Current paper describes the work carried out on a layered reservoir in order to understand the miscible flood efficiency by controlling the velocity field in the individual layers of the heterogeneous reservoir. Heterogeneity in the reservoir can cause the early breakthrough of the solvent, and channelling through least resistance paths. Furthermore, the heterogeneity can be responsible for wider mixing zone between displacing and displaced fluid causing the loss of miscibility in the system, and wider dispersion of the solvent, this reduces the pore scale displacement efficiency of the reservoir.

The major forces involved in the displacement efficiency of the miscible floods such as, viscous, gravity, cross flow and capillary need to be accounted as well to properly model the sweep efficiencies in the system as they are directly responsible for reduced performance caused by viscous fingering, gravity tonguing, and dispersion.

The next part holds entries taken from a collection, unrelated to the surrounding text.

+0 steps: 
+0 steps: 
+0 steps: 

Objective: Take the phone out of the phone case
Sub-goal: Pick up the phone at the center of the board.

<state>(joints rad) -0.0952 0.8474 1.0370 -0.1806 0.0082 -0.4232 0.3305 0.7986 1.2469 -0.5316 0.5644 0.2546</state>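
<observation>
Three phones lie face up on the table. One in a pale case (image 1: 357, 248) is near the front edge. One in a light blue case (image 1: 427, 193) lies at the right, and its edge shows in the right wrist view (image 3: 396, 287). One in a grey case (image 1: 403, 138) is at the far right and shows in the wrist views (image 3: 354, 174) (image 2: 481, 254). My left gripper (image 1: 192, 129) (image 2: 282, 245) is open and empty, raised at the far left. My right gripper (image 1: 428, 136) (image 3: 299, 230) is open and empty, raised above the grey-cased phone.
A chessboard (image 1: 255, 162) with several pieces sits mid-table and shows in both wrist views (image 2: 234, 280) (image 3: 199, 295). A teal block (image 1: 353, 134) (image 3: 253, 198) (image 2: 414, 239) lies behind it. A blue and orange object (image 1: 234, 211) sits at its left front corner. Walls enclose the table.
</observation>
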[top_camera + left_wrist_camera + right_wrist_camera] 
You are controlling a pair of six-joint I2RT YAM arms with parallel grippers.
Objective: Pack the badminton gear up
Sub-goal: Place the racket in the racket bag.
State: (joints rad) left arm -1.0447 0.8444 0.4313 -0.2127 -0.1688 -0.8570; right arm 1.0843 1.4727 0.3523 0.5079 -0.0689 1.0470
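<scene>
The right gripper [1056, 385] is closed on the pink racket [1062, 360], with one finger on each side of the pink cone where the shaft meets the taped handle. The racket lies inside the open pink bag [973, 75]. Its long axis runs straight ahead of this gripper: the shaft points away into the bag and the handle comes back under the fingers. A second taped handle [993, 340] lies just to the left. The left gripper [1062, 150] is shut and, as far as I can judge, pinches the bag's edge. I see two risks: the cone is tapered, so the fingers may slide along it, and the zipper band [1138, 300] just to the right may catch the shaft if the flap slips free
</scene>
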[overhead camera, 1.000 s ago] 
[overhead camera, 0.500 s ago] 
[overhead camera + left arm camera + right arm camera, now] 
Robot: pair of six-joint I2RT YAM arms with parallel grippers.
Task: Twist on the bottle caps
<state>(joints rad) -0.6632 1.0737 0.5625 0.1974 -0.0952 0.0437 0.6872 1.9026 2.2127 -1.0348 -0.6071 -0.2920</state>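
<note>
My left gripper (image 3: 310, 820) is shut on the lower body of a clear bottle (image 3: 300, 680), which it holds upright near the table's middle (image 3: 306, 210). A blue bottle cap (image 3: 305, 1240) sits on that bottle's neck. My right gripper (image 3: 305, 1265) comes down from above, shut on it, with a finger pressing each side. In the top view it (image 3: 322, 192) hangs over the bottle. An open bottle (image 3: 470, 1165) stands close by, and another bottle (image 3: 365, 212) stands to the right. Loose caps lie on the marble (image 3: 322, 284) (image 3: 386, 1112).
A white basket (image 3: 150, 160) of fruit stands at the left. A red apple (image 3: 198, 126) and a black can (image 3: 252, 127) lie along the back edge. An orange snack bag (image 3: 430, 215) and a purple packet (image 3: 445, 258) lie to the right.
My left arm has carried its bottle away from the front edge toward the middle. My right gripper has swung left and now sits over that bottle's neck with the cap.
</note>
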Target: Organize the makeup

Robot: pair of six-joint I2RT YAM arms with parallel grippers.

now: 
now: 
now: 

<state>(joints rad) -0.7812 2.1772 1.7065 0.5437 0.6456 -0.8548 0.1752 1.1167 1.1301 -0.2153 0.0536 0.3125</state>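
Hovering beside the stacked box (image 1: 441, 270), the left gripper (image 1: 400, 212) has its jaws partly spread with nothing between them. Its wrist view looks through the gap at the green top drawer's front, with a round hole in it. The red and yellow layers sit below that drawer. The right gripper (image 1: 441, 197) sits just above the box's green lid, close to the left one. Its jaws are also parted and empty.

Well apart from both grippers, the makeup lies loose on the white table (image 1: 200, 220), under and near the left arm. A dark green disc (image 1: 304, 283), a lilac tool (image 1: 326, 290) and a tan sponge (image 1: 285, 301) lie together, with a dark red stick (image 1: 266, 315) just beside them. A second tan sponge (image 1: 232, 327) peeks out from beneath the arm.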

Numerical reservoir simulation is intended to provide the insight into work done on the layered reservoir model where by controlling the injection rates of the solvent into the layers it is deemed to control the velocity fields inside the reservoir since mixing, capillary and gravity forces are all rate dependent, through this, more controlled injected solvent fronts can be produced, which to some extent are capable of increasing the sweep efficiency of the reservoir and prolong the breakthrough time. This is carried out by considering the selective smart injection/production of the solvent in the layers which is more kind of mechanical method of flood profile control although use of smart completions in miscible floods has not been discussed before in the literature. Use of smart completion is thus in current study is applied to the injectors also which is provided to give analysis on reservoir sweep efficiencies under the different microscopic and macroscopic driving forces. This can be significant in existing or potential EOR fields where smart completions already exist and can be utilized much effectively for the purposes of EOR operations.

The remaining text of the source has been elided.